Each year, on the seventh day of Sukkot Jews engage in the following ritual. First, we walk around the synagogue circling the Torah scroll seven times while holding the four species; i.e., palm branch, citron fruit, myrtle, and willow (see Leviticus 23:40). After these seven revolutions we put down the four species and each member of the congregation picks up five aravot — willow branches. After reciting additional liturgy, everyone beats the willow branches on the floor five times. The entire liturgy leading up to this ritual act focuses on prayers to G-d for rain in advance of the coming winter season. The central phrase of this lengthy liturgy is Hosha-na — Please save. It is after this phrase, repeated countless times in the service, that the entire ritual is named. Hoshanot
At the very end of Hoshanot just after beating the ground with the five aravot, it is customary to say a yehi ratzon — a specific and direct request to G-d. In this paragraph, we use an unusual — to my knowledge, unique — phrase. We refer to the practice of beating the aravot as minhag neviim — a custom of the prophets. The simple understanding of this phrase is that the custom in question was instituted by the neviim — the prophets. Why does it matter that the custom was instituted by neviim? Why mention this historical fact in a yehi ratzon asking G-d to answer our prayers? Why does the prayer stress that it is a minhag neviim by mentioning it twice?
Just prior to beating the aravot we recite a second unusual phrase. Kol mevaser, mevaser ve’omer — “The sound heralds, heralds and states”. What does this mean?
I believe that these two unusual phrases explain each other and contain the key to understanding what hoshanot are all about.
In his commentary to Genesis 12:6, Nachmanides writes:
“Know, that any ‘decree of the watchers’ (i.e. prophecy, see Daniel 4:14) when it emerges from the force of a representative act (poel dimyon) the decree must absolutely be fulfilled. For this reason, prophets perform prophetic actions such as Jeremiah’s command to Baruch to tie a stone to the scroll and to throw it in the river and to say ‘so will Bavel sink.’ (Jeremiah 51:63-64), so too when Elisha placed his arm on the bow… (Kings 13:17).
There are numerous examples of prophets performing actions that represent the content of their prophecy. Nachmanides explains that such actions serve to ratify those prophecies and make them absolutely certain to be fulfilled. (The implications of this idea for prophecies that do not involve such actions is discussed at length by the Rabbenu Nissim in Derashot HaRa”N, derasha 2)

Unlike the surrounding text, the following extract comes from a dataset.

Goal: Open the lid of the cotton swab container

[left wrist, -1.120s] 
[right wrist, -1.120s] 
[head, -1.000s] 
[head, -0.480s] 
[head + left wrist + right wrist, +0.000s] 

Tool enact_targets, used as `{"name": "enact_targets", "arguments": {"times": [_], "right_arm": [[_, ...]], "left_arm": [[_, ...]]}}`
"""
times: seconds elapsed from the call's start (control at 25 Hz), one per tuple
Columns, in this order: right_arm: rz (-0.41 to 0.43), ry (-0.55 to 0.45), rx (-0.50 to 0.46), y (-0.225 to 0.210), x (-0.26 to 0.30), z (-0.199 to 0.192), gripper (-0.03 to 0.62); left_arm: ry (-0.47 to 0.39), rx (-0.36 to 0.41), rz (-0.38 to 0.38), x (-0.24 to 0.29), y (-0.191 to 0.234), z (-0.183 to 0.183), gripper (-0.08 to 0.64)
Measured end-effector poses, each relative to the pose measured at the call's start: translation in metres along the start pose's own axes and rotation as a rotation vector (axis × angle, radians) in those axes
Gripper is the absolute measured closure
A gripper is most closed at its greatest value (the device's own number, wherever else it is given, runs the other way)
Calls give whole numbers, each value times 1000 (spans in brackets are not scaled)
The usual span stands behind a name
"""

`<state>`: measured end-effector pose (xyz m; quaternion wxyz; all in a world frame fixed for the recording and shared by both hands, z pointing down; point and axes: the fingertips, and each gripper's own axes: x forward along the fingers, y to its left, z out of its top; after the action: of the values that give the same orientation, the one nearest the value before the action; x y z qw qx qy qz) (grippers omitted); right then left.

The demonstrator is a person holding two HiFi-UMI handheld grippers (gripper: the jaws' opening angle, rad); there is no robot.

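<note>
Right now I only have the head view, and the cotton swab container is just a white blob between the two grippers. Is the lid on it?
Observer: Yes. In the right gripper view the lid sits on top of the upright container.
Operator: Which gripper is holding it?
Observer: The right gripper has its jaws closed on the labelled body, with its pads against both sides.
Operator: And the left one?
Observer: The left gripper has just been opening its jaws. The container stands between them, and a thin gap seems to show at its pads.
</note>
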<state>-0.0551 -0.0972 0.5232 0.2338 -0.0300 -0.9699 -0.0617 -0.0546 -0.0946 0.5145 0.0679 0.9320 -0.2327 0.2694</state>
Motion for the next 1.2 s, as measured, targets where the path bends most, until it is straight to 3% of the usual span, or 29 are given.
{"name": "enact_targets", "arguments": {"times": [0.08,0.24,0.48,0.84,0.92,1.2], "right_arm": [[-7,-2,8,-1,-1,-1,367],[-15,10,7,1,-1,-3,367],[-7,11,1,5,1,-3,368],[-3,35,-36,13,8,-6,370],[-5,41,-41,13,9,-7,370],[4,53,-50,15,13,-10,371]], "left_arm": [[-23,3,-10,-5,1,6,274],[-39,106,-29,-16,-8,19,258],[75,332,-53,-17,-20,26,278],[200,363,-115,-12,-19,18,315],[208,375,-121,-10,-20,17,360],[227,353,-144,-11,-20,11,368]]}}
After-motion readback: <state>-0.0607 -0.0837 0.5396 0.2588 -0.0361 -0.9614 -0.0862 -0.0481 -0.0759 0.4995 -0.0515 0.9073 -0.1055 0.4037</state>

Think of the sound of a synagogue full of aravot hitting the floor. The sound is almost identical to that of a hard rainfall. The aravot — willows of the brook — which require abundant water hitting the ground like rain and making the sound of rain. We perform this representative action and say “Kol mevaser!” “The sound heralds!” After many paragraphs of pleading with G-d to save us “Hosha Na!” we take our prayers to another level. Just as a prophet ratifies and secures the positive outcome of his prophecy through representative action, we make our prayers more likely to be fulfilled by performing an action that represents those prayers. It is no longer merely a request. We have done a representative action. In the words of the Nachmanides, “the decree must absolutely be fulfilled.”
To put it another way: When we hit beat the aravot on the floor we behave like prophets. Minhag neviim — a custom of the prophets — indeed!